6 sept. 2019

Las queridas musas de la inspiración: hola y adiós

Las musas de la inspiración existen, ¡claro que existen! Son unas señoras algo caprichosas, llegan y se van cuando quieren, sin normas, compromisos ni horarios. A veces se ausentan una larga temporada, en otros períodos no sabes cómo decirles basta. Las musas de la inspiración son de algún modo como las legendarias meigas gallegas: “Haberlas haylas, y hay que saber besarlas”. Es preciso acogerlas  a su llegada y no preocuparse en exceso cuando huyen. Así pues, vistas las características de su volatilidad, vale más no depender mucho de ellas. Cada uno debe hacer su camino, con cierto grado de independencia de la compañía evanescente de las musas. En cualquier labor, la creatividad está hecha de un 10% de
inspiración y un 90% de transpiración. La parte más pesada es la primera, aunque no lo parezca, porque depende de la aparición voluble de una súbita claridad, después de darle muchas vueltas confusas.
Pero las vueltas confusas y aparentemente estériles tienen que haberse dado.
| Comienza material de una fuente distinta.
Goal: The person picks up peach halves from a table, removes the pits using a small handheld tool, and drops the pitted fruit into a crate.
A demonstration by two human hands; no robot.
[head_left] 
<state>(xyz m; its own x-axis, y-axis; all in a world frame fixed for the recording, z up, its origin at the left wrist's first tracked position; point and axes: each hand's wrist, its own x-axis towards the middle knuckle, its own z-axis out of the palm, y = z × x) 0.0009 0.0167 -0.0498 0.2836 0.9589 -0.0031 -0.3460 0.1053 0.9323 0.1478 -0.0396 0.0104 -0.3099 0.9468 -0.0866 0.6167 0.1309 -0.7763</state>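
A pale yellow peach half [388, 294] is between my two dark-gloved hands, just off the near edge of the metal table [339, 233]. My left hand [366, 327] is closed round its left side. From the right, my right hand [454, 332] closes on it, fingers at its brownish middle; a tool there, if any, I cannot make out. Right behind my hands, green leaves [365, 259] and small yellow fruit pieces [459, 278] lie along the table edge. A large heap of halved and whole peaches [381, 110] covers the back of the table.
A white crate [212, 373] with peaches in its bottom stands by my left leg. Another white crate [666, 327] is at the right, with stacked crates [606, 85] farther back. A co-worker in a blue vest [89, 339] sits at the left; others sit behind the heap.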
Representan la parte más voluminosa, desagradecida y opaca, pero también la auténtica base, los cimientos paradójicos de los momentos solares. La inspiración no es más que un destilado de las gotas de sudor, una depuración tenaz, disciplinada y muy cabrona. Las musas nunca regalan nada.
La soledad que dejan las musas al marcharse no es el eco sordo del pozo seco, sino un vacío en tensión. La vida tiene etapas con marcadas diferencias. La cosecha siempre resulta incierta, al margen del esfuerzo invertido, sometida a los vaivenes veleidosos del azar. La nostalgia no arregla nada. A veces se debe seguir avanzado con el alma en los pies. Saber esperar solo puede ser la resultante de la actividad, no de la inactividad. Las musas jamás han tenido un comportamiento coherente.

1 comentarios:

  1. A la vista del panorama artístico actual, estoy por asegurar que las musas se han jubilado, pero lo que se jubilado de verdad es el esfuerzo y la "transpiración".
    Sin el trabajo constante de búsqueda, acción, corrección, insistencia y otra vez volver a corregir..., sin todo este esfuerzo no hay inspiración que valga, se queda en una destilación mental perdida en el territorio baldío del "artista inspirado", en su ego.
    En efecto, las musas no regalan nada. Hasta que no trazas la primera línea, delante del papel en blanco y con el lápiz en la mano se suda mucho; hablo de línea y papel porque soy arquitecto, otro hablará de nota sobre el pentagrama o de aquel primer verso que lo dictan los dioses. Luego viene todo lo demás, y cuando acabas la obra, nace la responsabilidad, esta es otra.
    Leo con gran interés esa "Apología de la curiosidad", soy un fiel seguidor de su blog, no en balde soy un lector empedernido de Josep Pla, creo haber leído su obra completa.